Nei giorni scorsi la dirigente ha aperto una trattativa per trasformare l’occupazione illegale in una contestazione legittima. Una mediazione che suonava così: fate autogestione (o, meglio, facciamo cogestione), con incontri e dibattiti con ospiti esterni, ma ponete fine all’occupazione. «Le istanze vanno declinate in assemblee permanenti, autogestioni partecipate, incontri con politici, giuristi ed esperti. Azioni che rivendichino quei temi non solo nella stagione autunnale», spiega Palmiero.
«Ma protrarre ancora l’occupazione, cioè la chiusura in un luogo fisico per pochi intimi, non ha senso se non quello di interrompere un pubblico servizio. Così il desiderio di partecipazione diventa atto di imperio di una piccola parte su tutti», prosegue la preside. «Anche perché lo studio per alcuni è vitale, per altri molto meno: ci sono ragazzi più fragili, per cui ogni giorno di scuola perso si fa sentire, e alunni disabili che adesso sono tagliati fuori. Non tutti si possono permettere il lusso di tante interruzioni».
Davanti alla scuola
All’incontro di sabato mattina davanti al liceo Albertelli, intitolato a un professore ucciso nell’eccidio delle Fosse Ardeatine, c’erano circa 200 persone. Tra loro gli insegnanti e il personale Ata che la preside ha precettato. Pochi erano gli studenti non impegnati nell’occupazione: «Hanno amici e compagni di classe dentro la scuola, non li vogliono “tradire”. Anche se mia figlia vorrebbe tornare in classe, non vuole mettersi contro chi sta occupando», racconta il padre di una ragazza del primo anno che ha preferito restare a casa.
«C’è un momento per chiudere e uno per aprire, non dovete restare rigidi nelle vostre posizioni», dice Palmiero a due occupanti usciti fuori, per trattare a nome di tutti. «Non è giusto che la preside abbia precettato i professori, obbligandoli a venire qui contro di noi», lamenta però Anita, che fa parte del collettivo Metamorfosi. A lei si aggiunge un gruppetto di padri più defilato, non contro ma a favore di chi occupa: «Quando si fa una lotta i metodi li decide chi la lotta la fa. Anche attività come questa, magari al limite, sono utili a imparare qualcosa».
La didattica orizzontale
A metà giornata si è arrivati a un compromesso che non scontenta quasi nessuno: la preside ottiene lo stop all’occupazione e il ritorno del personale a scuola, i genitori possono rimandare i figli in classe e gli occupanti avranno momenti di autogestione «permanente». Lunedì i ragazzi continueranno le attività previste, ma saranno ammessi gli amministrativi e due collaboratori scolastici; in serata porranno fine all’occupazione e martedì sarà il giorno delle operazioni di disinfestazione, dato che i giovani hanno passato anche le notti all’interno.
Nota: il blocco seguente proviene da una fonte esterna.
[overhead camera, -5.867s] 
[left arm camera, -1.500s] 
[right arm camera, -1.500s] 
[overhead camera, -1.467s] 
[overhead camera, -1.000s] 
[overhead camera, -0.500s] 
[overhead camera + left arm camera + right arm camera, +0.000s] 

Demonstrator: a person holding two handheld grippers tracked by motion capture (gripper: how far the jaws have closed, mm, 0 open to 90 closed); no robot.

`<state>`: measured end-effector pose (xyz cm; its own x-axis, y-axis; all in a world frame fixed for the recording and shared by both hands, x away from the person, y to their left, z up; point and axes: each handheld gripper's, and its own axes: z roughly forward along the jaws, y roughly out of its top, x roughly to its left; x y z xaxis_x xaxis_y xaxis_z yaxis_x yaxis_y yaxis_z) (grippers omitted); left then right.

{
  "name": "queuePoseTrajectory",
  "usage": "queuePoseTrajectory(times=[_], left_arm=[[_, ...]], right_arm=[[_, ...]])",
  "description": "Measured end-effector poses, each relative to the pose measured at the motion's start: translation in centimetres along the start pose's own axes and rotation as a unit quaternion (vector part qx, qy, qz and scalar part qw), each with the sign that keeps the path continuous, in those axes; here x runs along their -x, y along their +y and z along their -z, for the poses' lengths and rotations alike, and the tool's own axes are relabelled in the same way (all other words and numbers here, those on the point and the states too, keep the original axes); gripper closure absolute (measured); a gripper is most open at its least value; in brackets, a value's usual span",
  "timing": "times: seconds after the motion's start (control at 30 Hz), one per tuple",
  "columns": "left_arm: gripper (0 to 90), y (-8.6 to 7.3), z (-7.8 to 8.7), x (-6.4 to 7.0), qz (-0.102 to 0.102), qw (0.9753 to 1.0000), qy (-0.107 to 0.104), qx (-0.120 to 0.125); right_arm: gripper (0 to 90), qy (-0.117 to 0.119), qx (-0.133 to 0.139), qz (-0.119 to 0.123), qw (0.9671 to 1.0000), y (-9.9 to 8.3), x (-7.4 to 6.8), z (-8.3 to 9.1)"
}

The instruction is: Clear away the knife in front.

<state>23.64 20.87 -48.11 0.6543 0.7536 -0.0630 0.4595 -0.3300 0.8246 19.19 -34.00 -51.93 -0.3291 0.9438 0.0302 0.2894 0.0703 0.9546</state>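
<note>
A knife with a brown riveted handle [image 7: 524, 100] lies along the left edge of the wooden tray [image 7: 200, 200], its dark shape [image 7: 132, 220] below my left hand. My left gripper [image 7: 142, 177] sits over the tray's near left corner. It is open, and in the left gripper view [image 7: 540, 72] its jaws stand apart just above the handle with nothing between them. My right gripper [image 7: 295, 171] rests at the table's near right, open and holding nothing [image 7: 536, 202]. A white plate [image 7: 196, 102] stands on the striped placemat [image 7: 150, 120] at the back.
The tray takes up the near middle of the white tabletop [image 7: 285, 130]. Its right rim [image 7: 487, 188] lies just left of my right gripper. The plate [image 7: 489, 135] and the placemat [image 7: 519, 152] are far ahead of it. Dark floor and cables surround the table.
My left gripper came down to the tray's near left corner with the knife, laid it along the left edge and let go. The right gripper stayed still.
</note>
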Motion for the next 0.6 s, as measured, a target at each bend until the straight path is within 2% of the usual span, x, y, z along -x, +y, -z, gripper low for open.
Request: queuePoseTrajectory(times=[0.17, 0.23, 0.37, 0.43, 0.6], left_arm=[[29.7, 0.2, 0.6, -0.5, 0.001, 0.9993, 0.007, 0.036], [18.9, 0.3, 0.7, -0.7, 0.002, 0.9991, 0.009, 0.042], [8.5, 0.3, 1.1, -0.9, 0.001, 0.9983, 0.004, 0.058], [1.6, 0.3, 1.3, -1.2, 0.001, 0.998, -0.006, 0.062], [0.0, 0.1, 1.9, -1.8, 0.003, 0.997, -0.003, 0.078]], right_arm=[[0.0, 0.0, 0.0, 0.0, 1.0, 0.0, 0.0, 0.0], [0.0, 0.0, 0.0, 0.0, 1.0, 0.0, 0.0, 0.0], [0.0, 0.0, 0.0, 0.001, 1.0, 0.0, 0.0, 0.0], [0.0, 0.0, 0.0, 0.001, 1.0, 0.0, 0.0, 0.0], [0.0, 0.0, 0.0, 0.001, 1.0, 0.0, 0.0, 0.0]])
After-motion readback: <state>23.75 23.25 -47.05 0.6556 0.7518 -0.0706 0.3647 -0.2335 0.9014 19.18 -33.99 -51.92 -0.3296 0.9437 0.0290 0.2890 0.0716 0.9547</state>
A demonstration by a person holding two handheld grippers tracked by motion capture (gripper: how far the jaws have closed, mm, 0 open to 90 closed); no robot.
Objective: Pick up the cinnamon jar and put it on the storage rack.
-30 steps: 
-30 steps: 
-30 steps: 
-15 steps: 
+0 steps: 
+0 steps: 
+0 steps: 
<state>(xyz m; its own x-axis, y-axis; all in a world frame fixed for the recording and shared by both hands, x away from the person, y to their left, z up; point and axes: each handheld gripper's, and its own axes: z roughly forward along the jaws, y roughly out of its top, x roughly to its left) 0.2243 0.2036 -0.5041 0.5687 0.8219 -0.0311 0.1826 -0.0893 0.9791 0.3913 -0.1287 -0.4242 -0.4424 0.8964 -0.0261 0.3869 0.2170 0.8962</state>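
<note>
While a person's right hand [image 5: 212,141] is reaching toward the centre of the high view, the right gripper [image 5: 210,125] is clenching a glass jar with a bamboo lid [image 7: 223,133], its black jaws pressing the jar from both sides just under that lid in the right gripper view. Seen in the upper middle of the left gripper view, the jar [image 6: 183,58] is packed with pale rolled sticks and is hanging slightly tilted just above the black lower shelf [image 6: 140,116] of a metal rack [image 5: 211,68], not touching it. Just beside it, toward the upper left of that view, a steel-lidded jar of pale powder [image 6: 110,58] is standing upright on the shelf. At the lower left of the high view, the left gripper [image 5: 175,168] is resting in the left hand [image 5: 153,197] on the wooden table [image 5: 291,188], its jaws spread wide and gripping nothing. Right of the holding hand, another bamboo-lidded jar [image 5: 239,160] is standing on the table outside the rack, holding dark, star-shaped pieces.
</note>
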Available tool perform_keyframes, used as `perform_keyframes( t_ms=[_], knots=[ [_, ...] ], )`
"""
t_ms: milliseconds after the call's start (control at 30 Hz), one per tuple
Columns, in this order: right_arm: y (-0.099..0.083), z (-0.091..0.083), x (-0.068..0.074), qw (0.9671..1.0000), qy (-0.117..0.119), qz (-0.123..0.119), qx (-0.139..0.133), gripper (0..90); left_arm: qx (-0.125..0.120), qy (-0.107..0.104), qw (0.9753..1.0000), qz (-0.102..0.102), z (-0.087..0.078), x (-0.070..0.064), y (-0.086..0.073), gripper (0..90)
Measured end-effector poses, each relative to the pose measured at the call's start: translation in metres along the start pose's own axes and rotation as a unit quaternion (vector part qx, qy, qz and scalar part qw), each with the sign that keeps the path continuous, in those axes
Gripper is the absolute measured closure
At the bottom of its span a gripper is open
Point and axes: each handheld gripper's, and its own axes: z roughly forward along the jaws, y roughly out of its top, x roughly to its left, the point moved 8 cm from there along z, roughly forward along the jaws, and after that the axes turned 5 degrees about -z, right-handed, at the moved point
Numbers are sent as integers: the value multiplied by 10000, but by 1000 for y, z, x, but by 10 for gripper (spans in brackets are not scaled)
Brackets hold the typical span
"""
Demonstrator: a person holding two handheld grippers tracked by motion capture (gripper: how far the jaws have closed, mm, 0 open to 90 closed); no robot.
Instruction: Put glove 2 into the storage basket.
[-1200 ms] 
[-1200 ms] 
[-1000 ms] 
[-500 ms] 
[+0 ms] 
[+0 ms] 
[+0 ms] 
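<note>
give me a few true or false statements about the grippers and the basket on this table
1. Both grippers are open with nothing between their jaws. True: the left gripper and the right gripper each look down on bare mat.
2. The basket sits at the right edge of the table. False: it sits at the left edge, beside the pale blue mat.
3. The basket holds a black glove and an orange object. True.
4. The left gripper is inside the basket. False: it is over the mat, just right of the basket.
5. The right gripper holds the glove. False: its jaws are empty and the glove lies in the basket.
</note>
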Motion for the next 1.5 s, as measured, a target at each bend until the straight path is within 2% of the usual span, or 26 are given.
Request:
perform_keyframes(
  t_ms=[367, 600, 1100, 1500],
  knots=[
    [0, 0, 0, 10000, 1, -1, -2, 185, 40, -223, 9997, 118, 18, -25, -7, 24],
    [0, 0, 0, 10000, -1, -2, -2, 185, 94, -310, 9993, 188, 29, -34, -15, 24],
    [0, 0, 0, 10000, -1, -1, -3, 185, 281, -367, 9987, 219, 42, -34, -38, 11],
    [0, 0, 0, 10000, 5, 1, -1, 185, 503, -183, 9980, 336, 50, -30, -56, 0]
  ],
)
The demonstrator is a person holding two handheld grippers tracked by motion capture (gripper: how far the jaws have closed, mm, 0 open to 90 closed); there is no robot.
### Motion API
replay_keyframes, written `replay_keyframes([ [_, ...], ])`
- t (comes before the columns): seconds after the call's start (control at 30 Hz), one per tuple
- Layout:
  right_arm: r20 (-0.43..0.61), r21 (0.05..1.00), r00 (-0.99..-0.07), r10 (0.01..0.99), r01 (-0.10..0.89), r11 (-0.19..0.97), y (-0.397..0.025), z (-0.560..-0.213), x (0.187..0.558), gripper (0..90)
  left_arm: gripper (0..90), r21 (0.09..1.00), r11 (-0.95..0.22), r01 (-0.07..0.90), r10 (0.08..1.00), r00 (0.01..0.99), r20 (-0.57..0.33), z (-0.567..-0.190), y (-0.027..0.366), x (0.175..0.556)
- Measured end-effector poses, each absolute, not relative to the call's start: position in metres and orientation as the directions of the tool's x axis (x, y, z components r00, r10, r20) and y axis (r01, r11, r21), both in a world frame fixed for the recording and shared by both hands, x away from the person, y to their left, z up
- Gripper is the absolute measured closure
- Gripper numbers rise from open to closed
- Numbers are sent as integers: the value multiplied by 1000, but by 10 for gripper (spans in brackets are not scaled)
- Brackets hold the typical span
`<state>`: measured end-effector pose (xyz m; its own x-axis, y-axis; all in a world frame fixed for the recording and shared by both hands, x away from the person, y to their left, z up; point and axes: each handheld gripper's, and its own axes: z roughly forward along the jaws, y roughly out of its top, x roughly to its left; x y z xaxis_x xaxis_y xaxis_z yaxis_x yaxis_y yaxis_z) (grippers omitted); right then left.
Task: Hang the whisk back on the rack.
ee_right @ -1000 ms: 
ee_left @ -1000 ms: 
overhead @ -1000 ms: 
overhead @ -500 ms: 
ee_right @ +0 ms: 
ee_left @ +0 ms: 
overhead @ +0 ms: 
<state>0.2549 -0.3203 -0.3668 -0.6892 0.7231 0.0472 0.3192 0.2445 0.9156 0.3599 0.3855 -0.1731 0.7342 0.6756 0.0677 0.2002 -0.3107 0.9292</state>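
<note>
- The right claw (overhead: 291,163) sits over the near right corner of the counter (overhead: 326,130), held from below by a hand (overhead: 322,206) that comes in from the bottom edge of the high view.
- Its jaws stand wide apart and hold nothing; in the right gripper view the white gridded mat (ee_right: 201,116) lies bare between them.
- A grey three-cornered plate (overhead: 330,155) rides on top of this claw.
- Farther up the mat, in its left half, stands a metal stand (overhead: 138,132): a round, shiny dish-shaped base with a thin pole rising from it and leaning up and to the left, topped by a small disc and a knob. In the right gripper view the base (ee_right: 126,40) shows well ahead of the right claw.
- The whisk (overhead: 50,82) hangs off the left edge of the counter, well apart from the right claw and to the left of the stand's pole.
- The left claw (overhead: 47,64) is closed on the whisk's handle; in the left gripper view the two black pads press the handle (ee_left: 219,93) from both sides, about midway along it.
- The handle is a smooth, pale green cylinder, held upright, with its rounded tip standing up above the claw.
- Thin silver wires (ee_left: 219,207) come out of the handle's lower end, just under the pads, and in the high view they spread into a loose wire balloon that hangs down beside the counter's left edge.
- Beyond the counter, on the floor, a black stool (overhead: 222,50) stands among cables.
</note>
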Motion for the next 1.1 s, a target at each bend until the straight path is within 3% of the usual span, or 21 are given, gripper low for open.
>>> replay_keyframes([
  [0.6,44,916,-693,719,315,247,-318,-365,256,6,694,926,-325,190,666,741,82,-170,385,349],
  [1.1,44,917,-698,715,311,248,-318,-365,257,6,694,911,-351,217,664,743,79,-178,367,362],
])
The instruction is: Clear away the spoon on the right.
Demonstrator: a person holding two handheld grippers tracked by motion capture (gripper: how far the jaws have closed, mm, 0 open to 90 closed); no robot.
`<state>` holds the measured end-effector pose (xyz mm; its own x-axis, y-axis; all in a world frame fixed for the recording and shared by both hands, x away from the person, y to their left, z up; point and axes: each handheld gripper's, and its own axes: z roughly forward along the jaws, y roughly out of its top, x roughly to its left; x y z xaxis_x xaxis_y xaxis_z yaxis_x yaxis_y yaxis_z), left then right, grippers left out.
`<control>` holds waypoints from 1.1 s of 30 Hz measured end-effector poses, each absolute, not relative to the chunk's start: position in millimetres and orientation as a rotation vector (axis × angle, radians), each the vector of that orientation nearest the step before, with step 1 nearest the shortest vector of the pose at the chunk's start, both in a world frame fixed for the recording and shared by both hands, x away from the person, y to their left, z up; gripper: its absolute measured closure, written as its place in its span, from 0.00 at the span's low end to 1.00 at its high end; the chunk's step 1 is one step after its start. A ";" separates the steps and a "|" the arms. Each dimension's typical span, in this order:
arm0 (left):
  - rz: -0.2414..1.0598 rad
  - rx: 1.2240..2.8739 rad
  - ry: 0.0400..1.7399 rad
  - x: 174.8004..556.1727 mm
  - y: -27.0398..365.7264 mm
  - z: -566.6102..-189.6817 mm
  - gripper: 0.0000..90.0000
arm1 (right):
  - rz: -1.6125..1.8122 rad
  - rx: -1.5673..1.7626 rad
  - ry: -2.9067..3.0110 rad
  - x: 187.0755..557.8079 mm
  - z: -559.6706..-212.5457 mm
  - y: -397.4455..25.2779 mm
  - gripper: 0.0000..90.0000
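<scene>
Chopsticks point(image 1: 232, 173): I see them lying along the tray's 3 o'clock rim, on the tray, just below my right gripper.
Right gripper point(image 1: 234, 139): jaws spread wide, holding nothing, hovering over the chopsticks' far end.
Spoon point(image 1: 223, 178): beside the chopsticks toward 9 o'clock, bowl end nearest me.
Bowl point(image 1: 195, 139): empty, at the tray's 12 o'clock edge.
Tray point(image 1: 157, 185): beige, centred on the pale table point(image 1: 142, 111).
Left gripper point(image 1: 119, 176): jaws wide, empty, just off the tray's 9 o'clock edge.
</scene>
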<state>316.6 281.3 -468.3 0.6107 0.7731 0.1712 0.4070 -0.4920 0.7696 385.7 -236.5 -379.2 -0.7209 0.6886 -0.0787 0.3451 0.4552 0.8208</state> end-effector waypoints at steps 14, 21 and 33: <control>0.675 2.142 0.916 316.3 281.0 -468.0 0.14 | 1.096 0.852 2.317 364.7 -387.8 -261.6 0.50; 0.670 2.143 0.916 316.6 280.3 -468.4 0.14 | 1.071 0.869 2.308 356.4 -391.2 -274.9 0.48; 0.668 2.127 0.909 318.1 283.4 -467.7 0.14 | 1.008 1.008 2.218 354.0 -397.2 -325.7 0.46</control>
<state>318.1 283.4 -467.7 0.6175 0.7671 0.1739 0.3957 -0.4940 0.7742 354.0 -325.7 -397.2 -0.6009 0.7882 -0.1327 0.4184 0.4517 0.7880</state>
Mercoledì il personale, docente e non docente, tornerà nell’istituto, mentre le attività programmate dai ragazzi continueranno fino a venerdì nella forma dell’autogestione autorizzata. Dalla settimana successiva riprenderanno invece le lezioni normali, ma inizierà anche una fase di sperimentazione in cui gli studenti proporranno i temi da trattare in classe e i docenti li supporteranno. La strada è ancora tutta da tracciare, anche con verifiche e aggiustamenti periodici. In ogni caso, nelle intenzioni di tutti, sarà un modo per esplorare una nuova via oltre la didattica frontale.
La soluzione non soddisfa alcuni genitori: «Vabbè ho capito, non si torna a fare vera scuola. Capisco che tutto sia formativo ma ci sono anche lo studio e le nozioni. I ragazzi non possono restare indietro con il programma», dice la madre di un 18enne prossimo alla maturità. E qualche malumore sulla linea di Palmiero è filtrato dall’Associazione nazionale presidi. Solo poche settimane fa il presidente della sezione del Lazio, Mario Rusconi, si era espresso contro il «trito, stanco rito romano che interrompe un servizio come la scuola, occupando e devastando i locali».